Result columns: _errors and _warnings
The output and quarantine tables include two array columns appended by DQX (see Applying Quality Checks for usage details):
| Column | Type | Description |
|---|---|---|
_errors | ARRAY | Array of structs describing error-level check failures for this row. |
_warnings | ARRAY | Array of structs describing warning-level check failures for this row. |
Each element in _errors and _warnings has the following structure:
| Field | Type | Description |
|---|---|---|
name | STRING | Name of the check. |
message | STRING | Message describing the quality issue. |
columns | ARRAY | Column(s) where the issue was found. |
filter | STRING | Filter applied to the check, if any. |
function | STRING | Check function applied (e.g. is_not_null). |
run_time | TIMESTAMP | When the check was executed. |
run_id | STRING | Unique run ID; links to summary metrics. |
user_metadata | MAP | Optional user-defined metadata. |
rule_fingerprint | STRING | SHA-256 hash of the single rule; links to checks table. |
rule_set_fingerprint | STRING | SHA-256 hash of the rule set; links to checks table. |
Checks table schema
When storing checks in Delta or Lakebase tables (see Loading and Storing Quality Checks), the schema is:
| Column | Type | Description |
|---|---|---|
name | STRING | Name of the check. |
criticality | STRING | error or warn. |
check | STRUCT<function STRING, for_each_column ARRAY<STRING>, arguments MAP<STRING, STRING>> | Check definition: function name, optional for_each_column, and keyword arguments for the function.
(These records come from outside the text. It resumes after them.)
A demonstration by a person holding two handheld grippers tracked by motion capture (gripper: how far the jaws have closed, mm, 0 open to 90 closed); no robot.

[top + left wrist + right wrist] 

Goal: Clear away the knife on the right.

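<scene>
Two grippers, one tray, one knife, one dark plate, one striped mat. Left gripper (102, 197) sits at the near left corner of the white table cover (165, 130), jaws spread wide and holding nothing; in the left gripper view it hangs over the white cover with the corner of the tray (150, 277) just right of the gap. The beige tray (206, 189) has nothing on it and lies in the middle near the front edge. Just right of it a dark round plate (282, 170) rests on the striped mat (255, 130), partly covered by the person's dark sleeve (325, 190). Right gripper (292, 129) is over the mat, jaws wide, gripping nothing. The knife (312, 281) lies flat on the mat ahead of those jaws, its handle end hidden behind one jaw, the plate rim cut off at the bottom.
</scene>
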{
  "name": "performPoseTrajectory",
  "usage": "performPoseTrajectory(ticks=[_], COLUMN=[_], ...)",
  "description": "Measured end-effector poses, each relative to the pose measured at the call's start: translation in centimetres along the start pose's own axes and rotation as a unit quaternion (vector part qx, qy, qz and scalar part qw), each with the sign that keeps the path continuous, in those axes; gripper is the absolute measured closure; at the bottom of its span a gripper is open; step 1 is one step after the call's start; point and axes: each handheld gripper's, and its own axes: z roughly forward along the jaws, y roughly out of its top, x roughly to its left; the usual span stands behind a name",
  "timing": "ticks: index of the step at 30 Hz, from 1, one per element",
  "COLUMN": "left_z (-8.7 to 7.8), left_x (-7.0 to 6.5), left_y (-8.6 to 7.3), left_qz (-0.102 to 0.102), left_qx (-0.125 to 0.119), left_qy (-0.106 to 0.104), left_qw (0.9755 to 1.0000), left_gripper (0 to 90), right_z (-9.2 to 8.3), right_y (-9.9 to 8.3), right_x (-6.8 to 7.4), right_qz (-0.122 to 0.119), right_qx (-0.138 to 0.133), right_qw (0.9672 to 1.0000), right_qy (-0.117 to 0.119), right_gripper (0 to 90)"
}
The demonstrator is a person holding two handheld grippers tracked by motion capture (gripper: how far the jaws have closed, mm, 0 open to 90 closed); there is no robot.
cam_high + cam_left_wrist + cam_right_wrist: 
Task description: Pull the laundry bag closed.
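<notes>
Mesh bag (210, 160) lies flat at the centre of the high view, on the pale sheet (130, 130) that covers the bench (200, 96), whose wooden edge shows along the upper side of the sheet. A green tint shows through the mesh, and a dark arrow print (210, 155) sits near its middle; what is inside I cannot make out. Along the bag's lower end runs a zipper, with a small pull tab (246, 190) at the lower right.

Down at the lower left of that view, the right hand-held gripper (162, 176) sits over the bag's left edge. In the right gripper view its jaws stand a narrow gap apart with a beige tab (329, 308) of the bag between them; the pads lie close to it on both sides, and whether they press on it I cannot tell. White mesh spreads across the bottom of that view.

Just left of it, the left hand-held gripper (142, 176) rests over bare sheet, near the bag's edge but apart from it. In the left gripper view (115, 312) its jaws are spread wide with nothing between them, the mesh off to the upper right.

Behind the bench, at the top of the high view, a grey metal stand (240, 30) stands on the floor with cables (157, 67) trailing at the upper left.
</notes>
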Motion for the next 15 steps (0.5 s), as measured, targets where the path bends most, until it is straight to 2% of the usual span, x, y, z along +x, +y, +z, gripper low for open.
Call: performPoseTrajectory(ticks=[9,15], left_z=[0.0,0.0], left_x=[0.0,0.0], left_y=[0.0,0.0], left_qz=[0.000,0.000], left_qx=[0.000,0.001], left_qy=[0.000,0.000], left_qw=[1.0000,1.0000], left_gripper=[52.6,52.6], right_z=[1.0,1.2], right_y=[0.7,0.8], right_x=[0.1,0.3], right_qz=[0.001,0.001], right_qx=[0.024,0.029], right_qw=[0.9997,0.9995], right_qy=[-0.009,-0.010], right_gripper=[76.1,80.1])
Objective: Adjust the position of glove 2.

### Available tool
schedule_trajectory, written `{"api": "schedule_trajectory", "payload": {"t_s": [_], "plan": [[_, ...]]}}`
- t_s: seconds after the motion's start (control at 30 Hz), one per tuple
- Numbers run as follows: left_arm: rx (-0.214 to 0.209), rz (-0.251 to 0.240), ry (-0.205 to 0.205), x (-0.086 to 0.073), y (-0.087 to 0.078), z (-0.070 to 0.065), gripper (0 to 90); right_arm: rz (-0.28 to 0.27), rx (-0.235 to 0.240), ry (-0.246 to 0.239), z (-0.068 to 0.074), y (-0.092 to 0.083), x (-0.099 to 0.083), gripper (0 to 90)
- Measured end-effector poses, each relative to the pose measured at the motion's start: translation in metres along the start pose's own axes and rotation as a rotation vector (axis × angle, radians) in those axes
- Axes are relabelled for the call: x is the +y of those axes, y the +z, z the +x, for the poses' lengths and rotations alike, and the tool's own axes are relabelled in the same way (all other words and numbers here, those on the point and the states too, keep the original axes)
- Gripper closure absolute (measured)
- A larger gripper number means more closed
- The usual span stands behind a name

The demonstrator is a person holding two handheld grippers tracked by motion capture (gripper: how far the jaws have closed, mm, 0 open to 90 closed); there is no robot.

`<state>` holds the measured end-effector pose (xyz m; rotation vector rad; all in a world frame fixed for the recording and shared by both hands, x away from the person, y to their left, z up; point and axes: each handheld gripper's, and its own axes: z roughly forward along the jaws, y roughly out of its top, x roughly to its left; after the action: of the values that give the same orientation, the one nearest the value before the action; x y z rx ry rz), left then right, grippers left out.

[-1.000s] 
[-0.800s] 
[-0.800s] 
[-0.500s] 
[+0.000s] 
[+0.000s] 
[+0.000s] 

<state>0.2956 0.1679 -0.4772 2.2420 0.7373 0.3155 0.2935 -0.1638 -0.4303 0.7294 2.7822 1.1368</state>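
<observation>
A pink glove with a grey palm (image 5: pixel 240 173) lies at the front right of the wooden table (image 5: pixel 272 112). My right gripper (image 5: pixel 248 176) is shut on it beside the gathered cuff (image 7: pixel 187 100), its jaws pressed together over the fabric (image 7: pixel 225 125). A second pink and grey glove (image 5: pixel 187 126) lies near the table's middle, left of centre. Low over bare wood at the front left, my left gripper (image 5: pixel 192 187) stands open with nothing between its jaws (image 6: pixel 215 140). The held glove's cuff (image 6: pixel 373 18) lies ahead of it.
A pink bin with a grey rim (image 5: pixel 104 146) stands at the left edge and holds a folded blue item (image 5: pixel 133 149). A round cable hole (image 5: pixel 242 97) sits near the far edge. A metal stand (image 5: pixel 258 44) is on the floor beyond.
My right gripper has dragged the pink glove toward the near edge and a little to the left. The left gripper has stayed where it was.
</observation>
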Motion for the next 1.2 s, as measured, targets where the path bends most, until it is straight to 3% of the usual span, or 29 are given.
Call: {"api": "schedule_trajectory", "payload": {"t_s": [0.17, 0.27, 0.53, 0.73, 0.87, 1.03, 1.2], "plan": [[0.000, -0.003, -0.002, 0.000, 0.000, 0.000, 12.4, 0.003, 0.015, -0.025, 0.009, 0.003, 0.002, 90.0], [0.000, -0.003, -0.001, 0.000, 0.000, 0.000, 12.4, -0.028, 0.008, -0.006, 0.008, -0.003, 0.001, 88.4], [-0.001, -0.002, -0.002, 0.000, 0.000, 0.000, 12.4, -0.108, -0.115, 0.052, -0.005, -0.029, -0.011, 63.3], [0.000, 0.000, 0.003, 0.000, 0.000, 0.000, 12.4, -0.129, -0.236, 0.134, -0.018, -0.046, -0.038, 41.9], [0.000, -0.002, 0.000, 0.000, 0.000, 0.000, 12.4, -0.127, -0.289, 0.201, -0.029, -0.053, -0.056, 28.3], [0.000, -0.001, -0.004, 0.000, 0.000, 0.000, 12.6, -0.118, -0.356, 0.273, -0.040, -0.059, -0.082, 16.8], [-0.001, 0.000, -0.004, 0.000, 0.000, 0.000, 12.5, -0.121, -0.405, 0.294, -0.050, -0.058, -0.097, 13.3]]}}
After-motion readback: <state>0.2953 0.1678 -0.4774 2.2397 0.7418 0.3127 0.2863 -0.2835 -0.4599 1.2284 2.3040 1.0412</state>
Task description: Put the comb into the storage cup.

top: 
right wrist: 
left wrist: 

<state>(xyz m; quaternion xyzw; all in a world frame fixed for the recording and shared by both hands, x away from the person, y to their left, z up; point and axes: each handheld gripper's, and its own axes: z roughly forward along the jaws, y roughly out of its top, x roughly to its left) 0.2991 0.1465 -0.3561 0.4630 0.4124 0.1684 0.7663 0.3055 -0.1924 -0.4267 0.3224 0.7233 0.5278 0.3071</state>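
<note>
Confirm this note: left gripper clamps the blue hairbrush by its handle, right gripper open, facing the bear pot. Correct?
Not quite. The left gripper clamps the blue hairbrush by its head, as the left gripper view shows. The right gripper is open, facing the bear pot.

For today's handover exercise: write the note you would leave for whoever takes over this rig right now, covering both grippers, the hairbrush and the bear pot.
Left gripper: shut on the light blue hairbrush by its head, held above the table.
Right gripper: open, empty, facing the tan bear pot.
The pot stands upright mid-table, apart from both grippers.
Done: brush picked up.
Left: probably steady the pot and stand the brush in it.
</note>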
The arguments map must include every required parameter of that check function (parameters without a default in its signature); for_each_column can supply column or columns when applicable. |
filter | STRING | Optional filter expression. |
run_config_name | STRING | Run configuration name for filtering (e.g. input table or job name). |
user_metadata | MAP<STRING, STRING> | Optional user-defined metadata. |
created_at | TIMESTAMP | When the check was saved. |
rule_fingerprint | STRING | SHA-256 hash of the single rule. |
rule_set_fingerprint | STRING | SHA-256 hash of the complete rule set. |
Summary metrics table schema
Summary metrics are optional. When enabled (see Summary Metrics), the schema is:
| Column | Type | Description |
|---|---|---|
run_id | STRING | Unique run ID; links to output/quarantine _errors/_warnings. |
run_name | STRING | Name of the metrics observer. |
input_location | STRING | Input dataset location (table or file). |
output_location | STRING | Output table location. |
quarantine_location | STRING | Quarantine table location, if used. |
checks_location | STRING | Where checks were loaded from (table or file). |
rule_set_fingerprint | STRING | SHA-256 hash of the rule set; links to checks table. |
metric_name | STRING | Metric name (e.g. input_row_count, error_row_count, check_metrics). |
metric_value | STRING | All values are stored as strings. Numeric metrics are string-encoded integers (cast with CAST(metric_value AS INT)). For check_metrics, this is a JSON string: [{"check_name": "...", "error_count": N, "warning_count": N}, ...]. |
run_time | TIMESTAMP | When the run completed / check applied. |
error_column_name | STRING | Name of the error column (default: _errors). |
warning_column_name | STRING | Name of the warning column (default: _warnings). |
user_metadata | MAP<STRING, STRING> | Optional run-level metadata. |
The summary table stores one row per metric per run (long format). Use run_id to correlate with row-level results and rule_set_fingerprint with the checks table.